As the smoke lingered over Southern Ontario and Southern Quebec, residents took to social media to post photos of a bright red sun hanging in the sky. This, Lucie Robillard said, is the “science of light.” Ms. Robillard, science communicator for the planetarium at Science North in Sudbury, Ont., said while the effect is quite beautiful, it’s a result of those polluting air particles present in the wildfire smoke. “The particles scatter a lot of the blue light, leaving a lot of the longer wavelengths, like the reds and oranges, to get through and reach our eyes,” she said. This happens naturally at sunrise and sunset, she said, explaining that when the sun is closer to the horizon, the sunlight has to go through more atmosphere before reaching our eyes. The light that reaches our eyes, then, is most concentrated with red and orange frequencies.

What’s the future of wildfire smoke in Canada?

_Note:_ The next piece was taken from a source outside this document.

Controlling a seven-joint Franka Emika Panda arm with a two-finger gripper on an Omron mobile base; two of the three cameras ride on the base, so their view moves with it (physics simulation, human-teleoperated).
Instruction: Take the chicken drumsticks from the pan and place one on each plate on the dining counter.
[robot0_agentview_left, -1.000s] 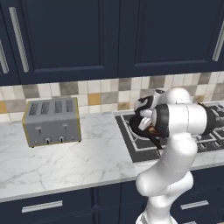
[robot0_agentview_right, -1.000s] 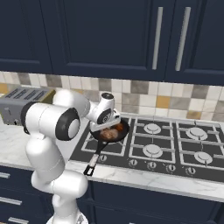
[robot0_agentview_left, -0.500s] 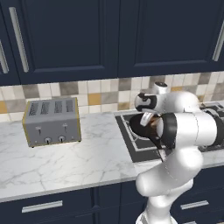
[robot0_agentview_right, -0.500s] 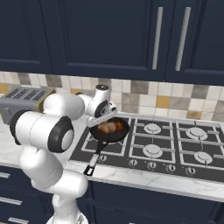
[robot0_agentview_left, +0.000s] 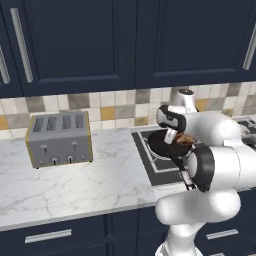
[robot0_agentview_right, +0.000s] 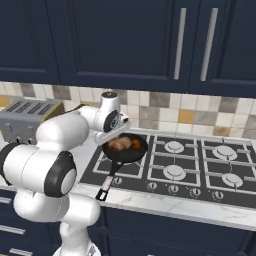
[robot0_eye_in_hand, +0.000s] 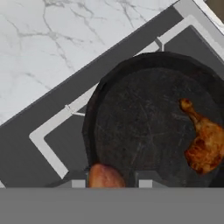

Wildfire experts, climatologists and doctors warn that as the climate warms, Canada is headed for record-smashing high temperatures, longer and increasingly intense wildfire seasons and, in turn, prolonged periods of smoke exposure. This month, international researchers released analysis that suggests climate change made the June heat wave that started in the Pacific Northwest 150 times more likely than it otherwise would have been. The future of wildfire in Canada is, in a word, more. And so, too, then, is the future of wildfire smoke in this country. As more wildfires burn at greater frequency and intensity, the risk of smoke exposure for Canadians living near to – and even far from – the blazes will increase as well. As this week’s haze and poor air quality in major southeastern cities has shown, Canadians don’t need to reside near a wildfire to see, smell or feel the effects of it.